(WHAT IS NEEDED): Go through the data from its first line and retype each line, stopping once the line containing "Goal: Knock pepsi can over" has been retyped.

(SUPPLIED INFORMATION):

──────────

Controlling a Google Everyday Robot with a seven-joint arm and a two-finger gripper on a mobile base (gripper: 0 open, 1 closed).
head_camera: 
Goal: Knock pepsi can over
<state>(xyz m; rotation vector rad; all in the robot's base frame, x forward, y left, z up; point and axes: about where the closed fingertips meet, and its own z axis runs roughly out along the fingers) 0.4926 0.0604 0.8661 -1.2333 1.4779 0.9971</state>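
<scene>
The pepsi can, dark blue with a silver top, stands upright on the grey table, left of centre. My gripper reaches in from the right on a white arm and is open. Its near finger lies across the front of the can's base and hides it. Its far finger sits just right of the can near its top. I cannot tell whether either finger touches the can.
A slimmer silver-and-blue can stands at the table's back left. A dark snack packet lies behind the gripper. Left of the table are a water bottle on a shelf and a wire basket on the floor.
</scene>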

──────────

(EXPECTED OUTPUT):
Controlling a Google Everyday Robot with a seven-joint arm and a two-finger gripper on a mobile base (gripper: 0 open, 1 closed).
head_camera: 
Goal: Knock pepsi can over

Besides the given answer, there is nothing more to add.